Birkaç haftadır eğitim konusunda yol gösterici ve farklı yöntemlerle dile getirmeye çalıştığım değerlendirmeler belki çok önemli görülmeyebilir..Umarım Sayın Vali göreve başladığı günden itibaren bu köşede yaptığımız değerlendirmeleri takip etmiştir..Eğer etmiş ise, ve hatırlayacak olursa, kararlı olduğu EĞİTİM konusunda bugünkü manşetimizde okuyacaklarının da kendisine bir yol haritası olacağını düşünüyorum..
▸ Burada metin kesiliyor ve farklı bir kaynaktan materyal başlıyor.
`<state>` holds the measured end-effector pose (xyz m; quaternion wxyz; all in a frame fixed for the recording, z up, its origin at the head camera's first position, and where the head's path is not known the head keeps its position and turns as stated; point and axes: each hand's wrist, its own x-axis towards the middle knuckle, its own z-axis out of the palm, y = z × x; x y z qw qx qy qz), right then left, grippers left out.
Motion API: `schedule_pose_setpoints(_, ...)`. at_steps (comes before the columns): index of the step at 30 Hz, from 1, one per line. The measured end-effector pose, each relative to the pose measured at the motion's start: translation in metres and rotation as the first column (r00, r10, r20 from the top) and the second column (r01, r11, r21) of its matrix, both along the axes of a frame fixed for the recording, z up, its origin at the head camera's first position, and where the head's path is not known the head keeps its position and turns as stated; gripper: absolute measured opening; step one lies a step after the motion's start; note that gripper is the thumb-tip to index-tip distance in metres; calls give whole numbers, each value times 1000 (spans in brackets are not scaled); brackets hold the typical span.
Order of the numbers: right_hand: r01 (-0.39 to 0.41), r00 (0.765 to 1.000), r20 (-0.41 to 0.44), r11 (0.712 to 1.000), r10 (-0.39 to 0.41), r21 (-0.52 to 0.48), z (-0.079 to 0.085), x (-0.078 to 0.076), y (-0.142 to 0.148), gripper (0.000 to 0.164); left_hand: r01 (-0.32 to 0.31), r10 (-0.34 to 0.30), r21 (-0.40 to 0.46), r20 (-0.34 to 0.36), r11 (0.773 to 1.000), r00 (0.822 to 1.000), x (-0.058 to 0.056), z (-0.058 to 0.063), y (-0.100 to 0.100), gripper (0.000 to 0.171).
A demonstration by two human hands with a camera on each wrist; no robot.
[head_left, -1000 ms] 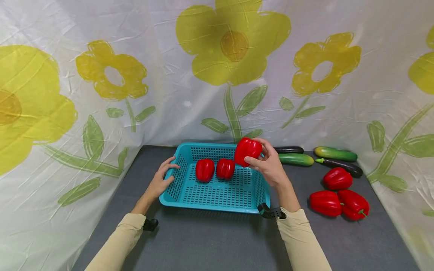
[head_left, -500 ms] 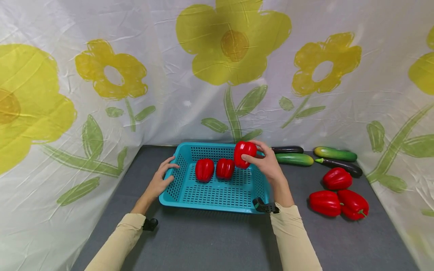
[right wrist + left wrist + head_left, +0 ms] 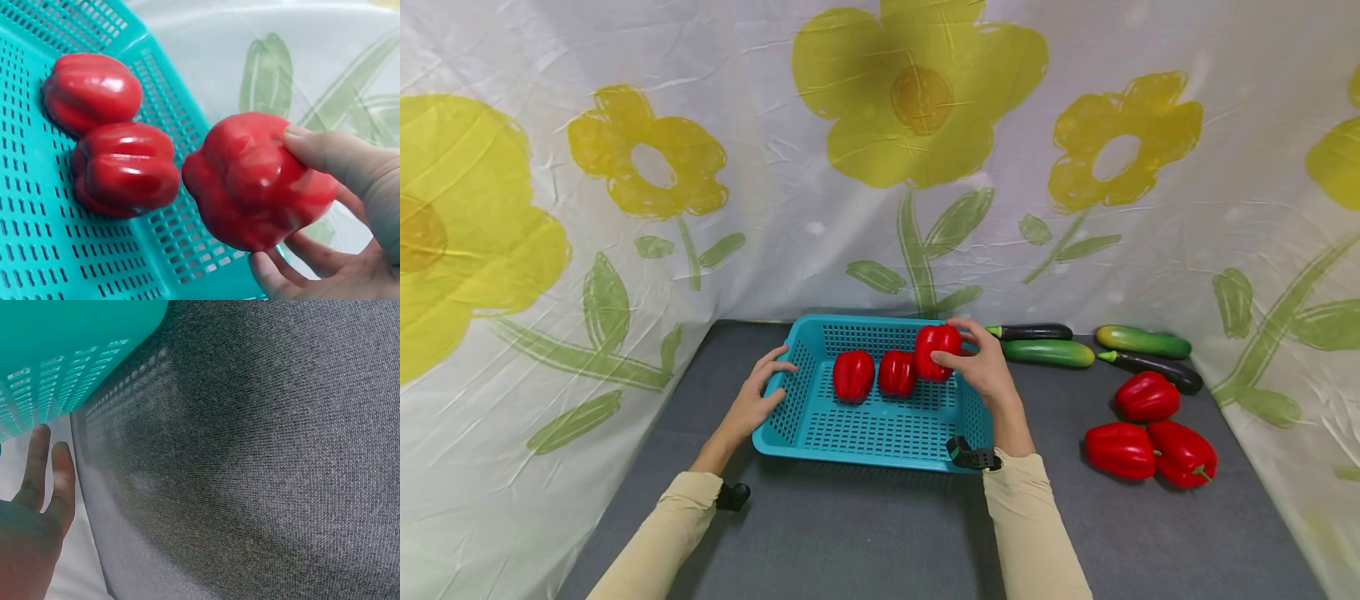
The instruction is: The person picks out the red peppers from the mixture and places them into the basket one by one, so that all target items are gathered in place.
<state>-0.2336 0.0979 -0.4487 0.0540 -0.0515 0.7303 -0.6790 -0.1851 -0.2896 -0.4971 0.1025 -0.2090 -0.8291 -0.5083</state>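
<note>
My right hand (image 3: 987, 367) grips a red bell pepper (image 3: 936, 353) above the right back part of the blue-green plastic basket (image 3: 880, 461). In the right wrist view, thumb and fingers pinch this pepper (image 3: 250, 181) from its sides, its lobed end showing. Two more red bell peppers, one on the left (image 3: 853, 377) and one in the middle (image 3: 898, 373), lie side by side on the basket floor. At the basket's left rim rests my left hand (image 3: 752, 402), fingers spread and fairly straight. The left wrist view shows two of its fingers (image 3: 64, 475) extended beside the outer wall.
Right of the basket lie a dark eggplant (image 3: 1037, 332) and a green zucchini (image 3: 1048, 353). Farther right are another zucchini (image 3: 1142, 342), another eggplant (image 3: 1157, 372) and a cluster of red bell peppers (image 3: 1120, 451) on the grey tabletop (image 3: 865, 533). A flowered curtain (image 3: 775, 250) hangs behind.
My right hand has moved a little left and down with the bell pepper, bringing it nearer the middle pepper in the basket. The left hand has stayed at the rim.
</note>
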Motion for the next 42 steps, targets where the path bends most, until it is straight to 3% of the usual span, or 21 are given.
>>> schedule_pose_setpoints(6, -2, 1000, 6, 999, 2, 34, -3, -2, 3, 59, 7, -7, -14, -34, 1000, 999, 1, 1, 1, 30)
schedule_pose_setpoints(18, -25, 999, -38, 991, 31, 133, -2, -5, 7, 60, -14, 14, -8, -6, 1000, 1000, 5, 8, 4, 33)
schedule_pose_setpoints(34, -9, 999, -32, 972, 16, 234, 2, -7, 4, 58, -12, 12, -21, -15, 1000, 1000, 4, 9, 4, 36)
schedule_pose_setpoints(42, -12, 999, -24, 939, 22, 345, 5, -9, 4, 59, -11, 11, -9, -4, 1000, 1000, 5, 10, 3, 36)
Her zaman söylüyorum; Gaziantep'in eğitimde geri kalışındaki etkenlerin en önemlileri arasına koyduğum, mevcut idari yapı ve onlara bağlı bir anlayışın ürünü olan bakış açısı değişmediği müddet içerisinde, eğitim çözümsüzlük bataklığından kurtulamaz.. Geriye gidişin başlangıcı hangi tarih ise, o bir milattır..O tarihten itibaren eğitime yön verenler, çözüm ürettiklerini söyleyenlerin taşıdığı Gaziantep tablosu, şimdi karşımızda tüm çıplaklığı ile durmaktadır..Tabii önemli olan bakmak değil, görebilmektir..
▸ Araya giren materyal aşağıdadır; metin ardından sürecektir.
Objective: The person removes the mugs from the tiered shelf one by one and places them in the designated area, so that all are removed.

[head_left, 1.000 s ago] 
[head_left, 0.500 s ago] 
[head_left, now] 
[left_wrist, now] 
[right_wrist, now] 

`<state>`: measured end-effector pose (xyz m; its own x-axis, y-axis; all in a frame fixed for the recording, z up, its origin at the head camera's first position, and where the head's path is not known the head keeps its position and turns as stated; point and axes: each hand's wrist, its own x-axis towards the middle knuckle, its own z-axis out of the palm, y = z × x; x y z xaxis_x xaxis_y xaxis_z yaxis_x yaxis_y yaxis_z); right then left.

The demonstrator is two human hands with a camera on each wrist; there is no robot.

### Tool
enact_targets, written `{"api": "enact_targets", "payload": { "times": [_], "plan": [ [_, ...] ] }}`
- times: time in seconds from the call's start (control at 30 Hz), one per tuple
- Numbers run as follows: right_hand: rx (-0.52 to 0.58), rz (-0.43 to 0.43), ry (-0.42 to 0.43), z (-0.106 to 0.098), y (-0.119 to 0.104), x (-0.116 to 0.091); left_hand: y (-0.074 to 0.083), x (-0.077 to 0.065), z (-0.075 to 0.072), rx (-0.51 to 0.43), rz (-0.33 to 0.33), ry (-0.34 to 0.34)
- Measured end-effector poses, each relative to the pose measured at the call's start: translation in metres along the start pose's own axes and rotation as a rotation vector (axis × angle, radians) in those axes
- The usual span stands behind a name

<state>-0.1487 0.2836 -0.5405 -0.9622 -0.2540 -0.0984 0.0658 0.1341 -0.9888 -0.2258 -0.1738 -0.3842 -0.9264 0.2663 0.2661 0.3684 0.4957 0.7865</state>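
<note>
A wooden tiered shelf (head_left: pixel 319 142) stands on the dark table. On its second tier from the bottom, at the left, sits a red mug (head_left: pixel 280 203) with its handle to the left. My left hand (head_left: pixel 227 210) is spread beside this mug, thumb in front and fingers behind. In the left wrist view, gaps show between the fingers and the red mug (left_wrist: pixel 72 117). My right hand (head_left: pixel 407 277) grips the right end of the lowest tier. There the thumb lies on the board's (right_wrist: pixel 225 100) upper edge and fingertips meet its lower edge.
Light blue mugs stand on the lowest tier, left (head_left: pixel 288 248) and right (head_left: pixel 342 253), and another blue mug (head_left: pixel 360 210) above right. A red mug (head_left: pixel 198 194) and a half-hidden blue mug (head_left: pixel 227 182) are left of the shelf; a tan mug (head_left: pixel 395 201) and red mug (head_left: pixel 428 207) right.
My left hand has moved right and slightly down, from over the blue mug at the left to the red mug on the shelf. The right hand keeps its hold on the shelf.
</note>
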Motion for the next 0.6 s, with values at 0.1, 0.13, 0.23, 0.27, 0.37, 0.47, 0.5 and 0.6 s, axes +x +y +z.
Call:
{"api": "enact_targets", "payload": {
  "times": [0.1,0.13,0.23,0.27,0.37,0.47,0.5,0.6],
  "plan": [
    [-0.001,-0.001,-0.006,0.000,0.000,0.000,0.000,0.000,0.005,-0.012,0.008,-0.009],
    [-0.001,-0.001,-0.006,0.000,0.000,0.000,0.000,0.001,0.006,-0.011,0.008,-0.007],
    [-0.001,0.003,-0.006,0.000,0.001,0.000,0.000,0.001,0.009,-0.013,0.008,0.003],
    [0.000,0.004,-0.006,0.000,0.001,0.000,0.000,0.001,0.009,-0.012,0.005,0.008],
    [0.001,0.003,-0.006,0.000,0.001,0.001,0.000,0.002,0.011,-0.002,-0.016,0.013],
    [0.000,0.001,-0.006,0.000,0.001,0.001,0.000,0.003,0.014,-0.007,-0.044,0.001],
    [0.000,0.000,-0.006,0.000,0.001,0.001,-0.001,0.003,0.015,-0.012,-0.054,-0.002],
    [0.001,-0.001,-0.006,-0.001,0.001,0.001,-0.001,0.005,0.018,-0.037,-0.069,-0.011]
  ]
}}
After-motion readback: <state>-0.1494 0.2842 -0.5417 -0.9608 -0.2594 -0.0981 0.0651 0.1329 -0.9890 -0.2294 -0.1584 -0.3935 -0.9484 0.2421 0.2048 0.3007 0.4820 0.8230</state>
BU NASIL BİR EĞİTİMCİ ANLAYIŞI

Çok net ifade ediyorum..Sayın Erdal Ata, eğitim konusunda yeni ve farklı bir yol haritası çizmez ise, 3-5 yıl sonra biz bu eğitim meselesini yine konuşur, havanda su dövmeye devam ederiz..Tekrarlıyorum; mesele okul yapmakla, dersliklerin sayısını çözmekle yetecek mesele değildir..
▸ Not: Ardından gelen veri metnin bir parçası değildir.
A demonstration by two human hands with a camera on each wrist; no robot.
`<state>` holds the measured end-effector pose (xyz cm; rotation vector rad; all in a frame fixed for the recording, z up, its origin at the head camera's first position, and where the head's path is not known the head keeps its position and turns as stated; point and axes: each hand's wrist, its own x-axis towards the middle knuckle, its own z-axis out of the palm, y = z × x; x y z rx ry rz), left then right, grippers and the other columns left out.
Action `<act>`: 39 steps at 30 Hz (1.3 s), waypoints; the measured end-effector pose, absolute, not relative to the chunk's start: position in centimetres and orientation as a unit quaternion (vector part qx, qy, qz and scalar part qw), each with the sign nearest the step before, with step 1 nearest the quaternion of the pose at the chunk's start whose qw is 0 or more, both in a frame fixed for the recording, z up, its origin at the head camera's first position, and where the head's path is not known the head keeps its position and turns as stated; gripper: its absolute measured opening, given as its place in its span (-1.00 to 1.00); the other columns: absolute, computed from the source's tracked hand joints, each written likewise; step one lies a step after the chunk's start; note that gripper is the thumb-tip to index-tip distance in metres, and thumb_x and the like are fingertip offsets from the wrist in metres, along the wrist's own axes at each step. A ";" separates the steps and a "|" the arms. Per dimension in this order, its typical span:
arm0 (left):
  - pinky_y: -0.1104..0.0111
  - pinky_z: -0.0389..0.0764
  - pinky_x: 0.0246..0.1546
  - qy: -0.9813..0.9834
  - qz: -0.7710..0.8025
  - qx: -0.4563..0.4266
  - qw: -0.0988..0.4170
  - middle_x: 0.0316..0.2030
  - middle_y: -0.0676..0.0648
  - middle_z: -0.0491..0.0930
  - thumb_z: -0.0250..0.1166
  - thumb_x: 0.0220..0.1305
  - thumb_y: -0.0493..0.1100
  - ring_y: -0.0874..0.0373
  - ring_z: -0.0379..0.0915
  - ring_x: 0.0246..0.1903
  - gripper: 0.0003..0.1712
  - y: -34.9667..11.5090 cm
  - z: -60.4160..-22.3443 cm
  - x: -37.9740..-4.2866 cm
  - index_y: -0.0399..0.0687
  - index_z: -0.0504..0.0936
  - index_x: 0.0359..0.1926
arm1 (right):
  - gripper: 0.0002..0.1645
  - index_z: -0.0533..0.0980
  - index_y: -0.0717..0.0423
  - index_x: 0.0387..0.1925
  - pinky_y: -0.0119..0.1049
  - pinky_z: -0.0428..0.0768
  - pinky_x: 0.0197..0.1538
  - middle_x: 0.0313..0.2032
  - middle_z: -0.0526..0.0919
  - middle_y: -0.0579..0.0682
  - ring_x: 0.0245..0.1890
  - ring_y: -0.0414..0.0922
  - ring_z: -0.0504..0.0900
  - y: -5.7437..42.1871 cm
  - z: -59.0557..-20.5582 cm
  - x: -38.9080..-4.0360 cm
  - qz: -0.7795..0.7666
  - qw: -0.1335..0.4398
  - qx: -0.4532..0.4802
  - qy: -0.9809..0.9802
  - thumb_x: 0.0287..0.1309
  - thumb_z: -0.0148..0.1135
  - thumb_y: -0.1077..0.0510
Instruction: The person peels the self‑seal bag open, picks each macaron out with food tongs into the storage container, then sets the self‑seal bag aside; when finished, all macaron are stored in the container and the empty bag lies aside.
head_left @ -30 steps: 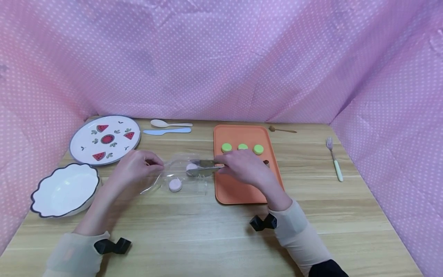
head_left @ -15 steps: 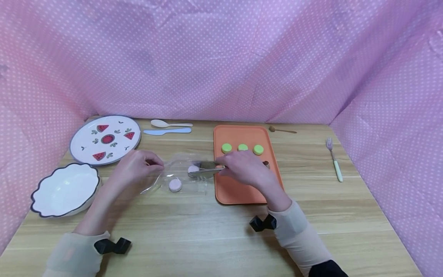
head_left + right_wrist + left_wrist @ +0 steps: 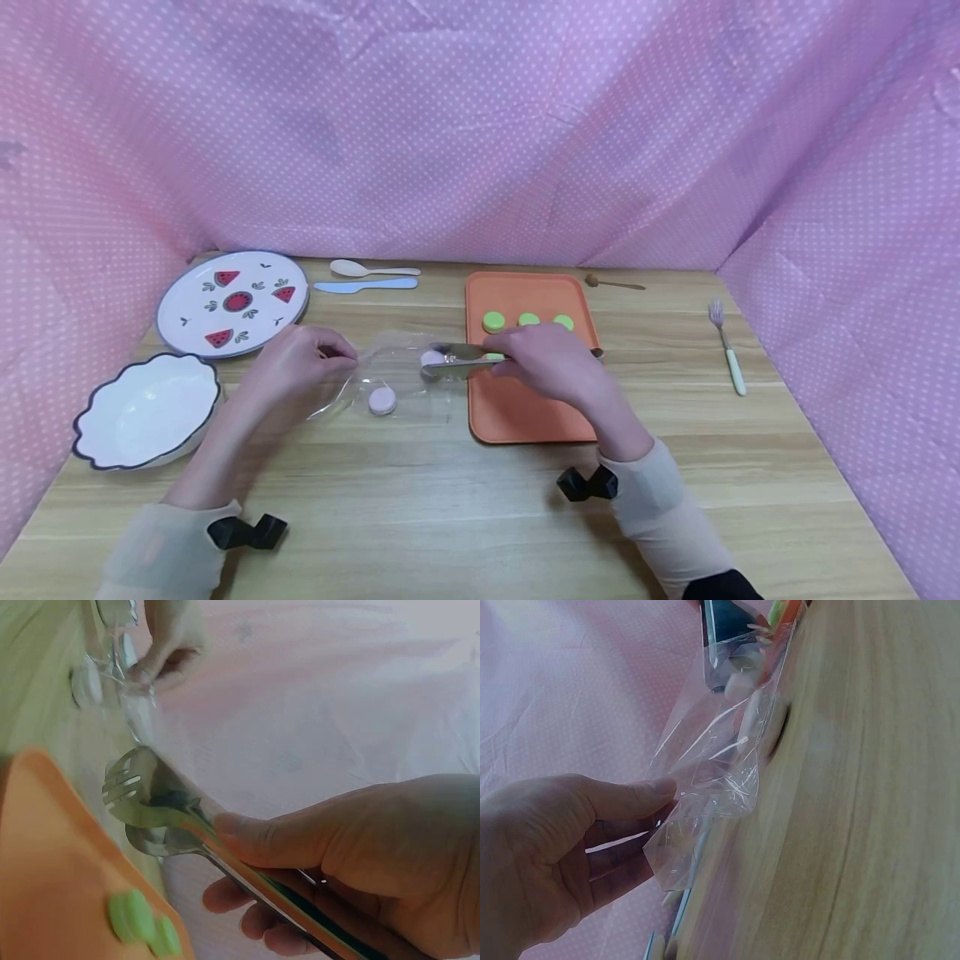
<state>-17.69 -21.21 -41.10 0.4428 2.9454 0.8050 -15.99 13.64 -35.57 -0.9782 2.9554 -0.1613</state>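
Note:
My left hand pinches the left edge of a clear plastic bag between thumb and fingers. One pale lilac macaron lies at the bag. My right hand grips metal serving tongs, one end slotted like a fork and the other rounded. At the tong tips, over the right part of the bag, is a second lilac macaron. In the left wrist view this macaron looks blurred at the tong ends. Its view from the right wrist is hidden by the tongs.
An orange tray bearing several green macarons lies under my right hand. At left stand a scalloped white bowl and a watermelon-patterned plate. A spoon, blue knife, wooden stick and fork lie around.
My right hand and the tongs have shifted right, and the upper lilac macaron has moved right with the tips. My left hand keeps its hold on the bag, almost still.

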 end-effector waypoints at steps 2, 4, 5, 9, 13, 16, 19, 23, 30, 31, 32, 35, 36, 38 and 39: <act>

Mesele kafa yapısında yatmaktadır.. Bakın; hepsini bir kenara bırakalım ve son örneğe göz atalım. .Eğitim Bir-Sen adlı sendikanın, Gaziantep'in eğitim sorunu çözme yolunda yaptığı önerilerin toplandığı kitapçığın 24. sayfasına..
Son derece ciddiyetle hazırlanmış bu kitapçıkta, Gaziantep'in eğitimde geri kalışının önemli sebeplerinden birisi olarak, Yetiştirme Yurtlarından gelen ve okullarda istihdam edilen kişilerin eğitime büyük zararlar verdiği gösteriliyor..
Gerisini söylememe gerek yok.. Manşet haberimizde okuyacaksınız..Öyle ifadeler ki, binbir emeklerle yetiştirme yurtlarından topluma kazandırılan insanları, adeta eğitime düşman gibi gösterilme teşebbüsü..
Çeteleşme, uyuşturucu kullanma ve öğrencilerle duygusal ilişkiye girme suçlamaları.. Velev ki, aralarından birkaç tanesi öyle olmuş olabilir.. Ama bunu tüm yetiştirme yurdu gençlerine mal etmek ve şu anda okullarda hizmetli olarak görev yapan evli barklı, çoluk çocuğa kavuşmuş insanlara iftira atmak, hakaret etmek, suçlamak ve eğitime zarar vermekle suçlamak hangi mantığın ürünüdür, inanın anlamakta güçlük çekiyorum....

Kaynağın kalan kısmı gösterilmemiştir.